### Assignment
Before answering, work out how many lines below contain the string "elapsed"; the reply is that number alone.

### Dataset content
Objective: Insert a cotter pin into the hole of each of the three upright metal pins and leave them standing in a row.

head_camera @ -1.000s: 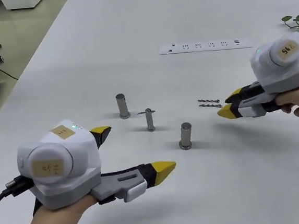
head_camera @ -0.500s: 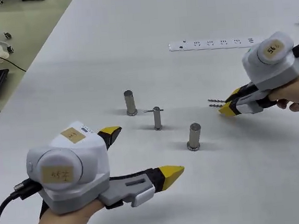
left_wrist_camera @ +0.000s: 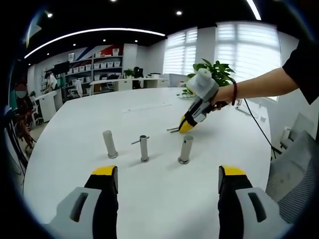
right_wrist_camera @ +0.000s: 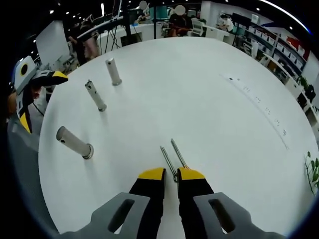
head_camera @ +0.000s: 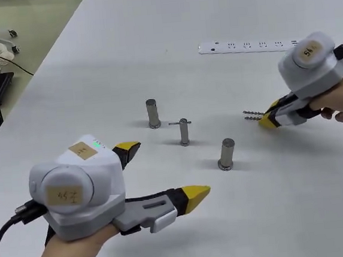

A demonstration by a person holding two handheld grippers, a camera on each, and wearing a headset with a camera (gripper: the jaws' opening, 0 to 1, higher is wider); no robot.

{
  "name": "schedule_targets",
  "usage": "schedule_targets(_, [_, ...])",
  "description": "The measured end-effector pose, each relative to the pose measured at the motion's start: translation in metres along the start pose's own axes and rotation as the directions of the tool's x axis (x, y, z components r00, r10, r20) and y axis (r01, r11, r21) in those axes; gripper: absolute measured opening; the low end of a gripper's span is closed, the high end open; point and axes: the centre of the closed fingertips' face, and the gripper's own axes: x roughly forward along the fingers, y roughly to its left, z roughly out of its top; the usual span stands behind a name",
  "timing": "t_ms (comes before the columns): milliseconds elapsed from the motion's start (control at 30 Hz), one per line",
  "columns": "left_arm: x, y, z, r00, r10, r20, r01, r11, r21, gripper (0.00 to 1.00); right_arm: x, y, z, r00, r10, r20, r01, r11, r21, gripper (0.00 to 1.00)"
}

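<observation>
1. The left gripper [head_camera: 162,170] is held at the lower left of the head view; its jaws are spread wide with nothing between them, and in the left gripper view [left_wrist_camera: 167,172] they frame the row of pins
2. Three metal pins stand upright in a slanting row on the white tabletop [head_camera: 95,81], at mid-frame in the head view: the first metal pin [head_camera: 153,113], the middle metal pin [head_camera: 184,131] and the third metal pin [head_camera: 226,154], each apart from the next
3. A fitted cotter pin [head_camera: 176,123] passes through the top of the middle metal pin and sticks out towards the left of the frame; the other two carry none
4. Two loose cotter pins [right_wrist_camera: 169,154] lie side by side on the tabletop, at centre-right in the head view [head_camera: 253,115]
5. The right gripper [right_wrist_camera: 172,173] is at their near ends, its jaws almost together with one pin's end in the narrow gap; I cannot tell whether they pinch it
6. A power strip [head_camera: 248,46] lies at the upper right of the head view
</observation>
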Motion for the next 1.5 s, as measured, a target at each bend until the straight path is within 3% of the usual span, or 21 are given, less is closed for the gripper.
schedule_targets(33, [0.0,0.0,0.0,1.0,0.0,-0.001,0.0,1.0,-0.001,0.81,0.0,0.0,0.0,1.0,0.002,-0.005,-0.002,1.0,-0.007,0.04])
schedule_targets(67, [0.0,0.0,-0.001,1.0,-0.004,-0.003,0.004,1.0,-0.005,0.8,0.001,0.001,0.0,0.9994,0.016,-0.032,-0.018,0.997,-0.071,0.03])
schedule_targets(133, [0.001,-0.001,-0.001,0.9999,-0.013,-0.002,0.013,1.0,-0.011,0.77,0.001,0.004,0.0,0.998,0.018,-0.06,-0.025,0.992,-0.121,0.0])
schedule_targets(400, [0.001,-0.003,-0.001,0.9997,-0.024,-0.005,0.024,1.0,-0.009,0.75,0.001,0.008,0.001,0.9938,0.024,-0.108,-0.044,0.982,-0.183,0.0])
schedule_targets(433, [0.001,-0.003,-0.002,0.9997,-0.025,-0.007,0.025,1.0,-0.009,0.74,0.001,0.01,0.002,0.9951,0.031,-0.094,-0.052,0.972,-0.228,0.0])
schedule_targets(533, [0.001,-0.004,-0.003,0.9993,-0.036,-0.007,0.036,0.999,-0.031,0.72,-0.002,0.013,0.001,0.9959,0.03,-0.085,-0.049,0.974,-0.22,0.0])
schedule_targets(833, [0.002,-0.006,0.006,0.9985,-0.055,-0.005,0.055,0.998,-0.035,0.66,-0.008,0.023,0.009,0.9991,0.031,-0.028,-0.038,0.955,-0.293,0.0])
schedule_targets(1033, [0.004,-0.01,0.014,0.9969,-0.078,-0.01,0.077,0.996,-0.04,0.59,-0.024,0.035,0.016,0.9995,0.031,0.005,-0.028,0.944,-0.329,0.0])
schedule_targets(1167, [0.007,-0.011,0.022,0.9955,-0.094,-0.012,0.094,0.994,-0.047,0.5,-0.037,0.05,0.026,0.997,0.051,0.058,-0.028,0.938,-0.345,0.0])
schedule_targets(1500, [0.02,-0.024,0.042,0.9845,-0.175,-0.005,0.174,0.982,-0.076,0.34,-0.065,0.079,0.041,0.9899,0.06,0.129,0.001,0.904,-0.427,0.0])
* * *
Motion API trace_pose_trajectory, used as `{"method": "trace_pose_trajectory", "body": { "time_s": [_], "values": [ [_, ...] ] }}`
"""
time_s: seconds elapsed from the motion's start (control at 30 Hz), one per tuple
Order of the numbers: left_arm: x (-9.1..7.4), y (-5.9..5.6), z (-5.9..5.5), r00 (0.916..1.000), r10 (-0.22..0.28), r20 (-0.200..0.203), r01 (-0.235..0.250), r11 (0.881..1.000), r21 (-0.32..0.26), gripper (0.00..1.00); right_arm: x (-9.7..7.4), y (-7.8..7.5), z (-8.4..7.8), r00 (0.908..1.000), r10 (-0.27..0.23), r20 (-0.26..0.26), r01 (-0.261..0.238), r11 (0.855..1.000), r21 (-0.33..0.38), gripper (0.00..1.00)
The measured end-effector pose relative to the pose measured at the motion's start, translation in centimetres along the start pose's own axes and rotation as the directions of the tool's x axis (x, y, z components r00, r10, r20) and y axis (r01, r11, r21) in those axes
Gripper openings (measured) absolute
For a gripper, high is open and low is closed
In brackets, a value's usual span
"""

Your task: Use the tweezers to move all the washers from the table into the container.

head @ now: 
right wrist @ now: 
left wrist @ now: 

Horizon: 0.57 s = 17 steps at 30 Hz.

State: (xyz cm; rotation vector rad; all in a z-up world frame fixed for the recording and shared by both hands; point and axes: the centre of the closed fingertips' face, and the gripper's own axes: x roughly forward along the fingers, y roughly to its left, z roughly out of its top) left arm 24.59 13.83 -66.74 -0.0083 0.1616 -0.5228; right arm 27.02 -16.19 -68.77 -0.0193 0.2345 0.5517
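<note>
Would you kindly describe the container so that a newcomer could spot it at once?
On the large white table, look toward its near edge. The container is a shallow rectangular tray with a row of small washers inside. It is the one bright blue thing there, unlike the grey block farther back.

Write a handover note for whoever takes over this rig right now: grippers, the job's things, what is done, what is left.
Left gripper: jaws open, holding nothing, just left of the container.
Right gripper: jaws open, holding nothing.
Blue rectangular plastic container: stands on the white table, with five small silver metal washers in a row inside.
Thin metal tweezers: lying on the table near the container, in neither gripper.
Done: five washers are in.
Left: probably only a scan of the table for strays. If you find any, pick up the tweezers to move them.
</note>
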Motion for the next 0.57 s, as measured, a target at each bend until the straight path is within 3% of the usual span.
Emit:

### Result for this exercise
2